I had just come downstairs for a cup of coffee, relieved they were out of the house for an hour.  I had a bunch of stuff to do for work and was so not into it that I was happy to have no distractions.

“I know who they are.  They work around here all the time.  I’m going to flatten all four tires on their truck!” he shouted as he walked back inside with Jake.

The old me would have immediately made a face and urged him  not to say such a thing let alone do it, even though there was no way in hell he ever would,  and we’d end up having an argument over something that didn’t even happen.

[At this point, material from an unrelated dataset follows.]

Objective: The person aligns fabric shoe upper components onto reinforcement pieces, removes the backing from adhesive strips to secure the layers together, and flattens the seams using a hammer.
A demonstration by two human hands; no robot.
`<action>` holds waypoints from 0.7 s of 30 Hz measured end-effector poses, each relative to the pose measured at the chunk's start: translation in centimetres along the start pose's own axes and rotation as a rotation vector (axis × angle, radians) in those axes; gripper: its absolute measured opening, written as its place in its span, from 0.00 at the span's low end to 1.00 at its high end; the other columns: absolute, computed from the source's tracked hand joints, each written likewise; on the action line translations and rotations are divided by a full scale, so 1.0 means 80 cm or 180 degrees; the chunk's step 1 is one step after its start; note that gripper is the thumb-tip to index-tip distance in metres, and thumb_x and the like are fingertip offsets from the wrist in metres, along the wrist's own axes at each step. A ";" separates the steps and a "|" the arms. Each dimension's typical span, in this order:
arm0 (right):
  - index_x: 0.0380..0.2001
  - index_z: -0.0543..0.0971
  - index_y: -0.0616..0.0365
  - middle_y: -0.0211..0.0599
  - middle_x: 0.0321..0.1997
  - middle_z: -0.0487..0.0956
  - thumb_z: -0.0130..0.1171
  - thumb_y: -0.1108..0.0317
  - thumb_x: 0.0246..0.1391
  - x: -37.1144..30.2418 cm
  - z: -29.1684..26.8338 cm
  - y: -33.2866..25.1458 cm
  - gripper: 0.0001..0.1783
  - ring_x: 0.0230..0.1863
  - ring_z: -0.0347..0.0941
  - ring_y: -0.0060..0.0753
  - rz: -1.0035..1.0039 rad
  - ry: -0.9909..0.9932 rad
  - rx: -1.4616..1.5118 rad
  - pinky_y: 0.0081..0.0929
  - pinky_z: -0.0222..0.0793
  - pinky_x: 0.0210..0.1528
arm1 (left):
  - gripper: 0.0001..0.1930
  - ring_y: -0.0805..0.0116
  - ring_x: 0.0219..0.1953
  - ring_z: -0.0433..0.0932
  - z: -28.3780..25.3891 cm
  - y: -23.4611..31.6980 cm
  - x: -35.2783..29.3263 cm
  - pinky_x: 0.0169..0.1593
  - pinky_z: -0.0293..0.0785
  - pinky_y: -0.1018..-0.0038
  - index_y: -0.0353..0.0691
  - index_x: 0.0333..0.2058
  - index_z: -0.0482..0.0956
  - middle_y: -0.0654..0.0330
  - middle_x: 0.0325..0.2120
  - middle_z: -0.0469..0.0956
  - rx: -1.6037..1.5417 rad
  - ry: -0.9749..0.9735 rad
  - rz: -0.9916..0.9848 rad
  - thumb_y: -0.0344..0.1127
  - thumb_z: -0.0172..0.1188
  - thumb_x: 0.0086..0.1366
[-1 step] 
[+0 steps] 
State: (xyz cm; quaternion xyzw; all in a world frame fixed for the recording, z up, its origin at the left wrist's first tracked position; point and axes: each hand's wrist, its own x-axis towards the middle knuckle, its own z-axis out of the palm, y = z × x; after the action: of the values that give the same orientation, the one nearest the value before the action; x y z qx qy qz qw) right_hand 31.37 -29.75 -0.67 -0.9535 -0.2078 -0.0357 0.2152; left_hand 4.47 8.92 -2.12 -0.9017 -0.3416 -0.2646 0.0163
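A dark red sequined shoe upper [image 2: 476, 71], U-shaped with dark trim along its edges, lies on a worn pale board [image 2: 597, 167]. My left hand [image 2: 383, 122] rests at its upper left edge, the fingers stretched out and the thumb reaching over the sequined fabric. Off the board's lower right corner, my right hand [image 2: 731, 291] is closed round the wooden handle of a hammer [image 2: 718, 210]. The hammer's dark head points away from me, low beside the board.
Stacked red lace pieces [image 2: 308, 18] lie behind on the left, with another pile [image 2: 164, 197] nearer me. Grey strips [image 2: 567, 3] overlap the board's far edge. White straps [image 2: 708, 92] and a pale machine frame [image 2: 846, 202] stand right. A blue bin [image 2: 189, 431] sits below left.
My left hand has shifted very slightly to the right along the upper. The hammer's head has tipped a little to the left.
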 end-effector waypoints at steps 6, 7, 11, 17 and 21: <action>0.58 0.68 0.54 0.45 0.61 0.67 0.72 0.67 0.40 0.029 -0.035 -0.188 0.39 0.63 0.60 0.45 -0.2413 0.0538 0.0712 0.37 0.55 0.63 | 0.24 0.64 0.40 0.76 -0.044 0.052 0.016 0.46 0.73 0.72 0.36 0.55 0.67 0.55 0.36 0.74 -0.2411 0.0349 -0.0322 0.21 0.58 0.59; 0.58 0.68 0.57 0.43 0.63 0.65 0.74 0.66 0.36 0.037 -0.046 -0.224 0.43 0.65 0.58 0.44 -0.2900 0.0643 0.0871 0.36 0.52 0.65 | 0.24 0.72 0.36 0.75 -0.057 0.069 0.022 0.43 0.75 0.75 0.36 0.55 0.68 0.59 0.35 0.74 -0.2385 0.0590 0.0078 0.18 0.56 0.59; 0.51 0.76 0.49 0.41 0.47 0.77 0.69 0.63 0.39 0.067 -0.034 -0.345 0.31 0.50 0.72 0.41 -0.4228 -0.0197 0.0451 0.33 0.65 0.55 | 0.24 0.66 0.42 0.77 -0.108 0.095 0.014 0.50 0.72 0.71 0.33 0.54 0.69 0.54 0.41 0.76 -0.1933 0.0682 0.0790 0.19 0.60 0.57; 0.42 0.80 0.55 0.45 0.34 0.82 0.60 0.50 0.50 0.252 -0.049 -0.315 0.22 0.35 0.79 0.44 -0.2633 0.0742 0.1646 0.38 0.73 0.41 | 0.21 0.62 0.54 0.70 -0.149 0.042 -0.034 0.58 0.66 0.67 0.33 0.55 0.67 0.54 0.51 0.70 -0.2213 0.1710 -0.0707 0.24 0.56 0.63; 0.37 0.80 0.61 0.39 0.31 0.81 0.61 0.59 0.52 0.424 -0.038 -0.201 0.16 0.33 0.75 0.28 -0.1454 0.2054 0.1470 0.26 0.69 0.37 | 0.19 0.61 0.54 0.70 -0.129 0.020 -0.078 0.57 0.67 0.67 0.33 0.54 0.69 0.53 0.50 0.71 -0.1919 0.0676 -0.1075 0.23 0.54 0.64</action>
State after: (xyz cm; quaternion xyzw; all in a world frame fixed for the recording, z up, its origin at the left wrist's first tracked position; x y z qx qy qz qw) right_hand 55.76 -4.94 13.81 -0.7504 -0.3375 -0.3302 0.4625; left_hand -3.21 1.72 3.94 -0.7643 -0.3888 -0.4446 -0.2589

Yesterday while he was ranting, I merely shot him a disappointed parent look, grabbed my coffee mug, and walked back upstairs to work while he was still in the middle of his tirade.

Ten minutes later, he appeared in the doorway.

“I’m sorry, Rob.  I just wanted to take Jake to the park.”

Omg.  Who are you and what have you done with Gary?

But instead I said, “I know. And I know those guys are assholes.  But you always tell me you never stopped being a love and peace hippie, and when you get like that, I..,”

“I know.  I apologize,” he said meekly.

Meek.  Gary was meek.  Holy hell, who is this guy?

I jumped up and gave him a hug.

Other than yesterday’s little snit, Gary is relaxed and smiling all the time now. 

“Welcome to my retirement, babe,” he said when I mentioned it.

Okay, then.  I’m down with that and jealous as hell.

Oh well.  I’ll figure it out.  Time to watch Top Chef and google spectacular brunches for Mother’s Day.